■ Exercise objective: The line with "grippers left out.", the line with "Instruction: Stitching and", and all lines between them in the material below: return these exactly, and no others.

■ Data provided:

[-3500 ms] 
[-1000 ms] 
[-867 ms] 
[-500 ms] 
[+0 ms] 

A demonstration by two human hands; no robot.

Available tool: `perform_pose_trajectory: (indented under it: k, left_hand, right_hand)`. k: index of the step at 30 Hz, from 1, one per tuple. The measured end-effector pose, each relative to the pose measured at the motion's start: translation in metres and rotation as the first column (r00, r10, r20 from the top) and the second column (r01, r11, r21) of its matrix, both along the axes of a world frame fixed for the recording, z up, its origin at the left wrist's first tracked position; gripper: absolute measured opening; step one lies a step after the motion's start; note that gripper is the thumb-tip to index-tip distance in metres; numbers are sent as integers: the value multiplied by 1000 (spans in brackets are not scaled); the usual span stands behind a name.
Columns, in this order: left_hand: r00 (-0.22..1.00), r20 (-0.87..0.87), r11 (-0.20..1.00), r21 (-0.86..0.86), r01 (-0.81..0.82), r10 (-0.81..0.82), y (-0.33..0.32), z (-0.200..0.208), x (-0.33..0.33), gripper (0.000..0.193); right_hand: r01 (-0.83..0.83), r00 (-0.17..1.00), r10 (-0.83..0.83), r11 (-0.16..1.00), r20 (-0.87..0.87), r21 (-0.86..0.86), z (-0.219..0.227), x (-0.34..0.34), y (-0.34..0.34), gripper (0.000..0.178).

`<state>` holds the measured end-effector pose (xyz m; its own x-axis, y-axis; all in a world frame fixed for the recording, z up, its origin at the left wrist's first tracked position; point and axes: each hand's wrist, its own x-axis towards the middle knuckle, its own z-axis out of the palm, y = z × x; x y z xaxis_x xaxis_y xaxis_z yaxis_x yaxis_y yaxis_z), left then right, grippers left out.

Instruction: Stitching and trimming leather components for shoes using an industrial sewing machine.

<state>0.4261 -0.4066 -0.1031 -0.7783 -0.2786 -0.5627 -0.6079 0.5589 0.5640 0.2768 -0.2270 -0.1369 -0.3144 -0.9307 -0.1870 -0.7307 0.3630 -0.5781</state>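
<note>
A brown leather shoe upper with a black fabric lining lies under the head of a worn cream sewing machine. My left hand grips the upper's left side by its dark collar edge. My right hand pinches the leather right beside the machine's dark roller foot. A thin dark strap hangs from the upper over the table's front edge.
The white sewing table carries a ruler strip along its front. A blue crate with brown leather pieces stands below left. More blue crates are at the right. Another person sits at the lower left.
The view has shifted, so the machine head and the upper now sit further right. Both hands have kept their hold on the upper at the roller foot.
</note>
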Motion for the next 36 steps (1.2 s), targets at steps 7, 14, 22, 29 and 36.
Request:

■ Worked solution:
`<state>` holds the measured end-effector pose (xyz m; its own x-axis, y-axis; all in a world frame fixed for the recording, z up, its origin at the left wrist's first tracked position; point and axes: each hand's wrist, its own x-axis towards the middle knuckle, its own z-axis out of the palm, y = z × x; x y z xaxis_x xaxis_y xaxis_z yaxis_x yaxis_y yaxis_z), left then right, grippers left out.

Instruction: Stitching and trimming leather components for shoes using an industrial sewing machine.

Nothing further is required by the exercise.